Where the word "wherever" appears in a line below, copy the whole line.

################

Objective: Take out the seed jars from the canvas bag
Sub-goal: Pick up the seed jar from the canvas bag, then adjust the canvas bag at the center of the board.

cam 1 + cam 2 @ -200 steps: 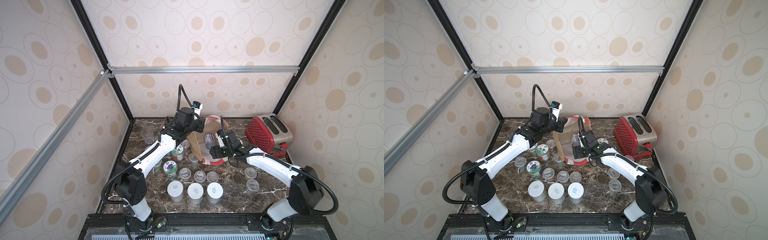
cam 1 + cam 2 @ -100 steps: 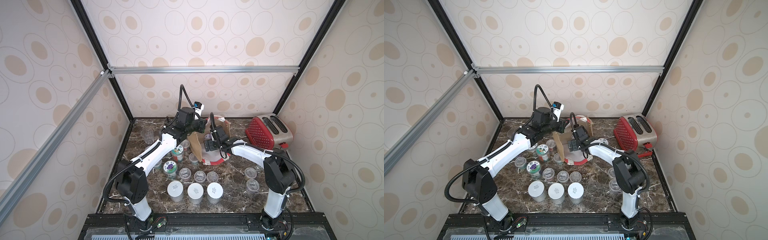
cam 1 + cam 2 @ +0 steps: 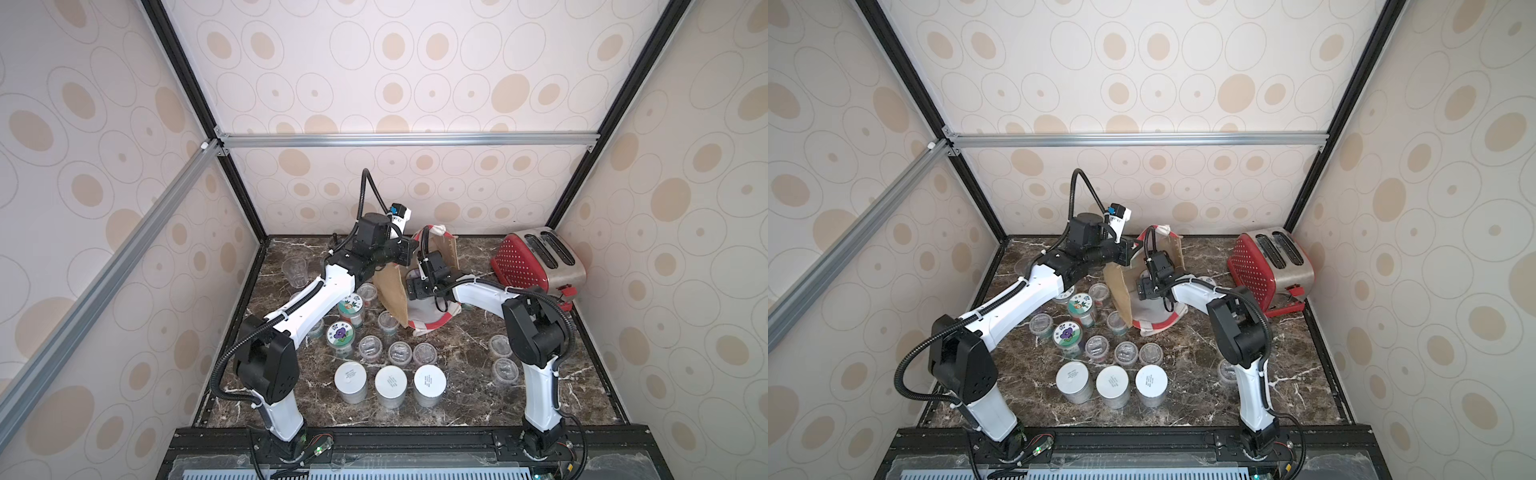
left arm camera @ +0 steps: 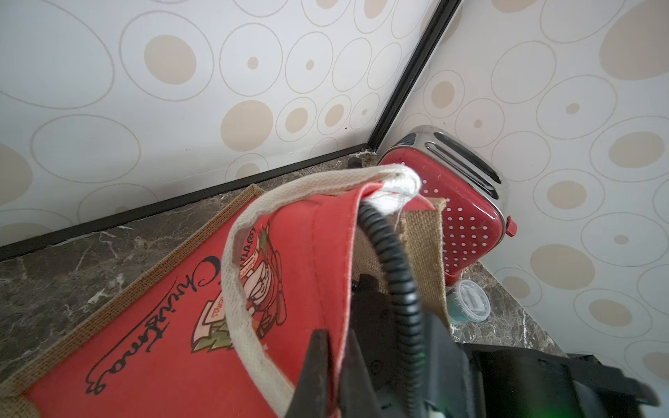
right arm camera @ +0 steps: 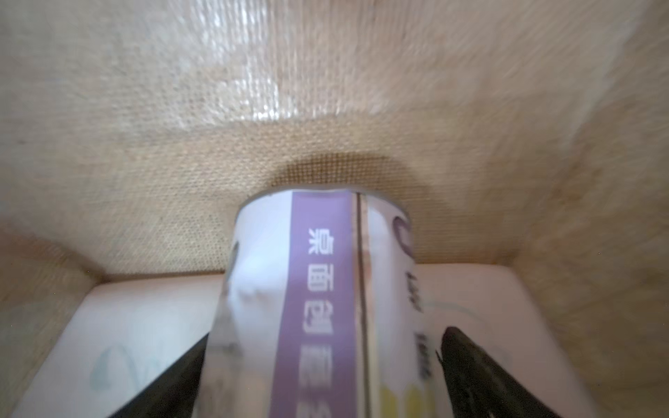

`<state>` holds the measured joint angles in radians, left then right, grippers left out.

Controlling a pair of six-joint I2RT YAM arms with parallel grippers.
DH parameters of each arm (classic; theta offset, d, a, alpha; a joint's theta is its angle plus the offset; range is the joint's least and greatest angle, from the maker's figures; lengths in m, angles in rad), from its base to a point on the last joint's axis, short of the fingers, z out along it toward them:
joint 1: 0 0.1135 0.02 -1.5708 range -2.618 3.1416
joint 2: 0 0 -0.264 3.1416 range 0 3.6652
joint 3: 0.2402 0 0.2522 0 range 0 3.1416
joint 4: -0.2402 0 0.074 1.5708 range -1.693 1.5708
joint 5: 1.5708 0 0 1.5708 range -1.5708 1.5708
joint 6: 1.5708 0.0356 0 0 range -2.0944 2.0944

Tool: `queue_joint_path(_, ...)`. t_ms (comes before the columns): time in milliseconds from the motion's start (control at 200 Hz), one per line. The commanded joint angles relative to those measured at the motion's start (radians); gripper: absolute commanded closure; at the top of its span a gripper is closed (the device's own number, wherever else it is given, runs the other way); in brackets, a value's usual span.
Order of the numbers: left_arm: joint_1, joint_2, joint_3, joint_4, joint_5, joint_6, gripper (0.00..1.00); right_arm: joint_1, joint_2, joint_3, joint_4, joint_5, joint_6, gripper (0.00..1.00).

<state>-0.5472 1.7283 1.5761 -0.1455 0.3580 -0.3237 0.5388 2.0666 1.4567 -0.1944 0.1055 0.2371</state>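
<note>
Left gripper (image 4: 336, 347) is seen clamped tight on the red rim of the canvas bag (image 4: 163, 325), with the fabric pinched between the black fingers (image 4: 315, 365). Right gripper (image 5: 327, 333) is pushed inside the bag, jaws spread wide either side of a labelled jar (image 5: 318, 275). One finger is laid against the jar's side and a gap is seen at the other, so the jar is straddled, not clamped. The jar, white with a purple strip, is set on the white lining against the woven inner wall.

In both top views the bag (image 3: 392, 297) (image 3: 1121, 291) is found tipped over at mid-back of the tabletop (image 3: 457, 395), mouth turned toward the right arm, upper rim held by the left gripper.

More seed jars (image 3: 400, 352) are spread on the surface in front of the bag. Three white-lidded jars (image 3: 390, 380) are lined up nearest the arm bases, with a row of three short clear ones just behind. Two flower-lidded jars (image 3: 340, 334) are placed beside the left arm, and two clear jars (image 3: 500, 345) near the right arm. Another short jar (image 4: 470, 302) is seen just beside the toaster (image 4: 452, 202).

The tabletop is dark brown marble veined white, edged in black. A tumbler (image 3: 295, 270) is stood at the back on the left arm's side, and the red dotted toaster (image 3: 536, 262) at the back on the right arm's side. The walls (image 3: 395, 83) are papered cream with ringed ovals and beige spots, framed by black posts and crossed by aluminium bars (image 3: 407, 139).
</note>
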Motion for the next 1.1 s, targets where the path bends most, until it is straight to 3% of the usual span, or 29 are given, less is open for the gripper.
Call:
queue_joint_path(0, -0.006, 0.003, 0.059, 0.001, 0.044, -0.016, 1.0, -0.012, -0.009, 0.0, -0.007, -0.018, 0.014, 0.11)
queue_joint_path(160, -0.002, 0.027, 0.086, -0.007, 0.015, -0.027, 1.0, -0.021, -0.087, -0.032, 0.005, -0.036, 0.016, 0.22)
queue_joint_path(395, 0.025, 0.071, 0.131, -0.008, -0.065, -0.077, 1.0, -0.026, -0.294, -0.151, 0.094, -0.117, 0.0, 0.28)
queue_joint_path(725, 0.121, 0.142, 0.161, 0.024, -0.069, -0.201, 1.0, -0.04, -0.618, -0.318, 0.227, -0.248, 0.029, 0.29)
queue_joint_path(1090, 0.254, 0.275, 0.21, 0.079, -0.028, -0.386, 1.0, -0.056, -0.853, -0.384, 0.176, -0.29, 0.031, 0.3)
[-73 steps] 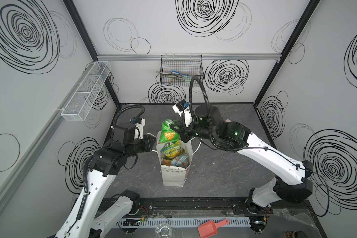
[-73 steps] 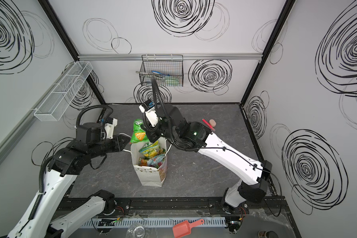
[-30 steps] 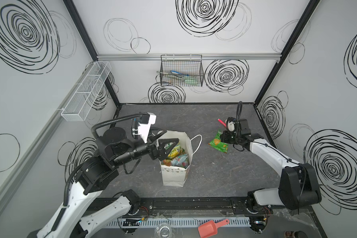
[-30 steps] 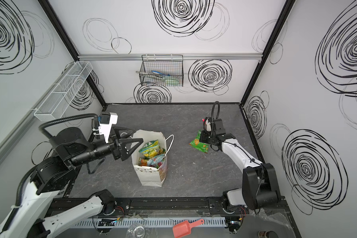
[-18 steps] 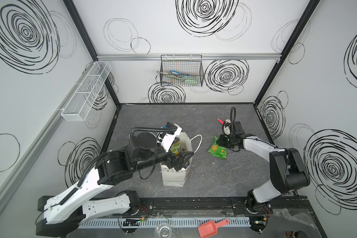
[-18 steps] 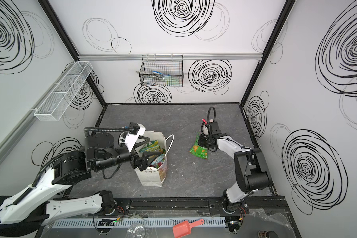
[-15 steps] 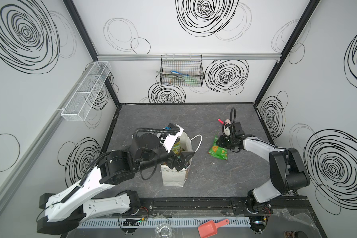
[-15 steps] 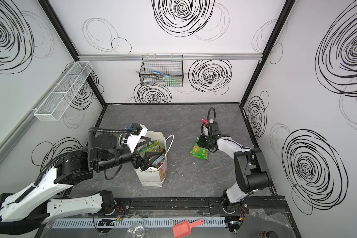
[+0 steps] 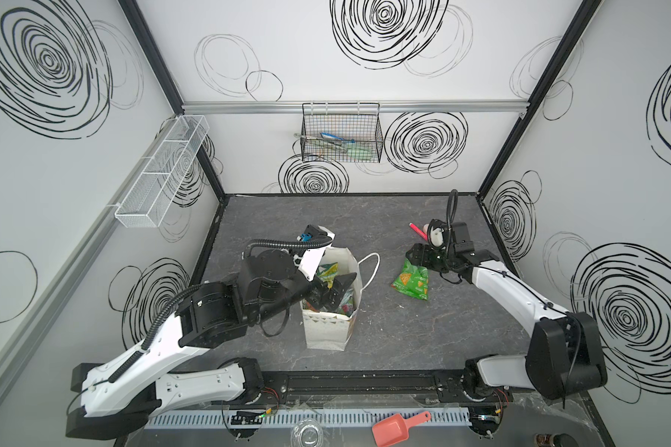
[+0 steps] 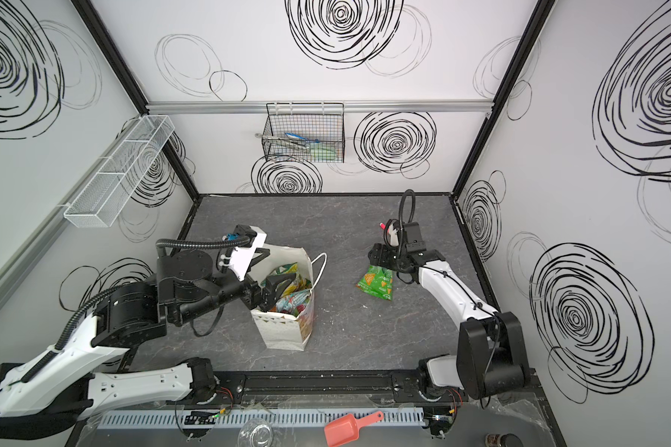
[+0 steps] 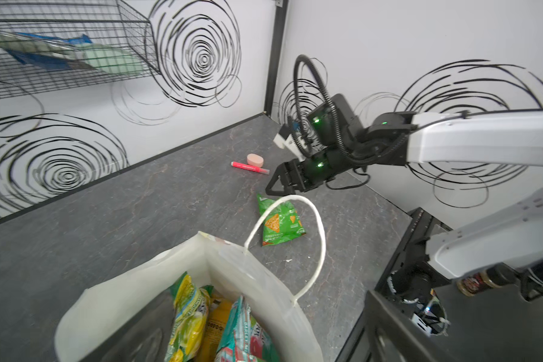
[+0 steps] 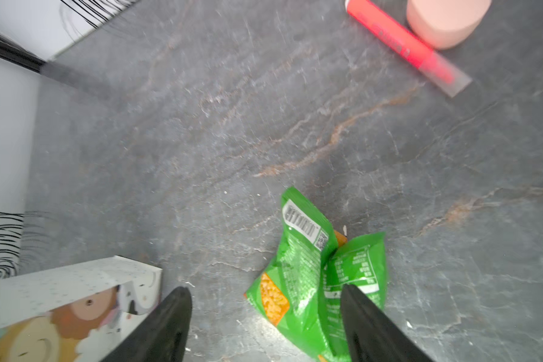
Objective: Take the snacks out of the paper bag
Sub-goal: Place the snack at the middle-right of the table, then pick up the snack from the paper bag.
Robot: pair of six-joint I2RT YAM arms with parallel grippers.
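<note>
Snacks point(image 11: 188, 313): crinkly foil, in boxy paper bag point(image 10: 287, 333); green packet point(image 9: 411, 284) outside; left gripper point(image 9: 332, 292), right gripper point(image 9: 414, 258) unclenched.

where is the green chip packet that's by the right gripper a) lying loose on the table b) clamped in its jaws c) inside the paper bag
a, the green chip packet lies flat on the table while the right gripper stands open just above one end, gripping nothing.
</note>
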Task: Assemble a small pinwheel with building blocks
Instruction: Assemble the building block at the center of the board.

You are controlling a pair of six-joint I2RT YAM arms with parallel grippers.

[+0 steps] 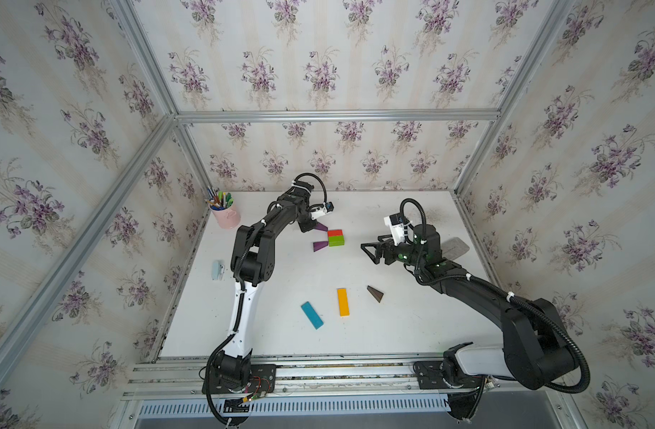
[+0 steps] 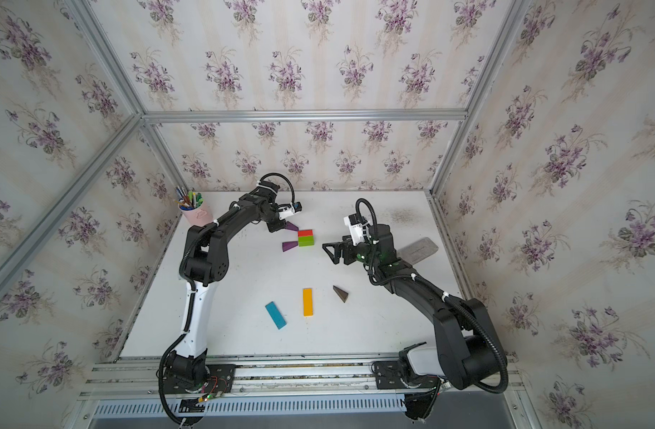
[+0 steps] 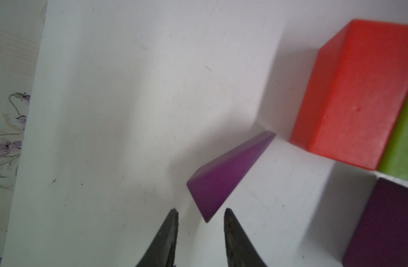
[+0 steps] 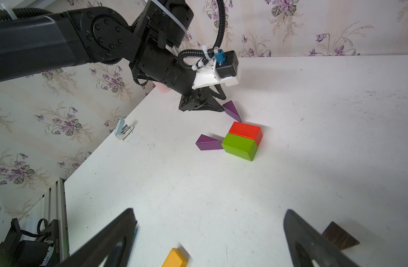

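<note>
The pinwheel (image 1: pixel 335 237) is lying part-built just above the middle of both top views. Its red block (image 1: pixel 335 233) and green block (image 1: pixel 336 241), two glossy short cuboids, are sitting side against side. One purple wedge (image 1: pixel 320 246) is lying just beside the green block's left end. A second purple wedge (image 1: pixel 321 227) is lying up-left of the red block, apart from it.

The left hand (image 3: pixel 201 214) is standing partly open, its two dark pointed fingers either side of that wedge's corner with a gap on each side, gripping nothing. The right hand (image 1: pixel 368 253), right of the blocks, is hanging wide open and empty.

Lower in the frame, an orange bar (image 1: pixel 343 302), a blue bar (image 1: pixel 312 315) and one dark brown wedge (image 1: pixel 375 293) are lying well apart on the scuffed white table (image 1: pixel 393 327). A pink cup of pens (image 1: pixel 226 217) is standing at the table's upper-left corner, and a flat grey slab (image 1: pixel 454 248) is lying behind the right arm.
</note>
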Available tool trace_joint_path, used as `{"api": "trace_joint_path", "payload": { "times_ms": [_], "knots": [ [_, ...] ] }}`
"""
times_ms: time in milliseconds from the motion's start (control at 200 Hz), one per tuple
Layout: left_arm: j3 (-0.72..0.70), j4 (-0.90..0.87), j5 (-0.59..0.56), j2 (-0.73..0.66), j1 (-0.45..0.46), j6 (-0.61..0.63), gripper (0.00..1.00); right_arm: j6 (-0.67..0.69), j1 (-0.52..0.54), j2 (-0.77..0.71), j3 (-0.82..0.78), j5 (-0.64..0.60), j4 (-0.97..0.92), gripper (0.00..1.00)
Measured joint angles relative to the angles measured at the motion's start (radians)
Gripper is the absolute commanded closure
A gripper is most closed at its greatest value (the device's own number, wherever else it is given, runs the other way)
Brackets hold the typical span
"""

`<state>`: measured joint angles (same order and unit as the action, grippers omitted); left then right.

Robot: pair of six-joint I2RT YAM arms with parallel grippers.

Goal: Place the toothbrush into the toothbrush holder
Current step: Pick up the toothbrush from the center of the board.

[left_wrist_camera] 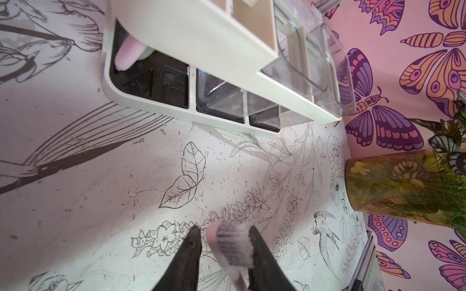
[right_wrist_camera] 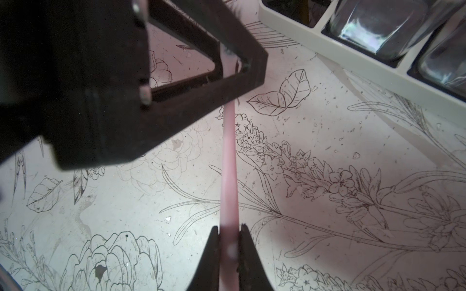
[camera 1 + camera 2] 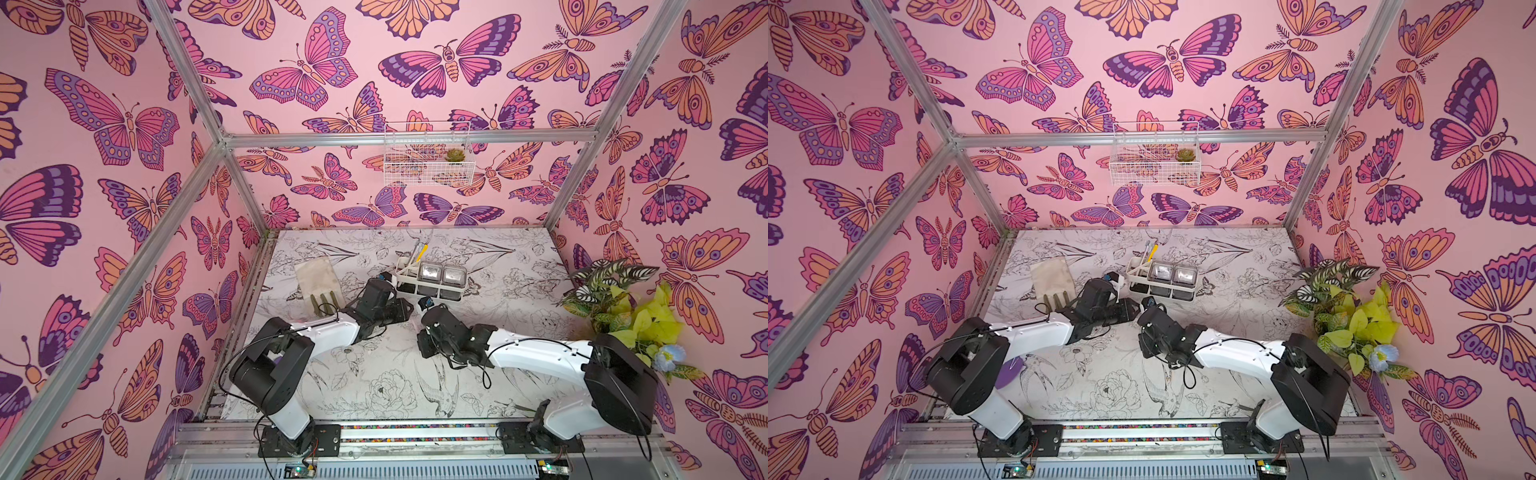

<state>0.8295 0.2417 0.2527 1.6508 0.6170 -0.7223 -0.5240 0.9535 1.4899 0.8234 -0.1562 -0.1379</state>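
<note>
Right now I am pinching the toothbrush (image 2: 229,163) with my right end effector (image 2: 229,228), its fingers clamped together on the pink handle. My left end effector (image 1: 224,228) is standing apart around the bristle head. One finger is touching the head and a sliver of gap is showing at the other, so it is not gripping yet. The toothbrush is hanging above the surface (image 1: 100,176), just beside the holder (image 1: 201,37) on the long side facing my bases, and seemingly clear of it.

I am judging the toothbrush to be light, thin and stiff, with a smooth handle that could pivot or slide in a two-finger pinch. The bristles are soft and will give, so I would rather be taking hold on the hard neck just below them.

Both top views are hiding nearly all of the toothbrush behind my wrists. The handle's tail is running out of the right wrist view. Other brushes (image 3: 420,252) are standing in the holder's slot end, and no view is showing me which slots are free. Something pink and rounded is sitting low in that end compartment, and I cannot tell what it is.
</note>
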Motion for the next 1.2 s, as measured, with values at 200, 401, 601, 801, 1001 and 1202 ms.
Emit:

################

**SOLUTION TO THIS TASK:**
Tool: `queue_joint_path(_, ...)`. t_ms (comes before the columns): time in milliseconds from the motion's start (control at 200 Hz), one per line. The commanded joint angles relative to those measured at the motion's start (radians); gripper: absolute commanded closure; at the top of its span a gripper is closed (the device's own number, wherever else it is given, runs the other way); in brackets, a value's usual span.
A gripper is most closed at its greatest value (the device's own number, wherever else it is given, runs the other way)

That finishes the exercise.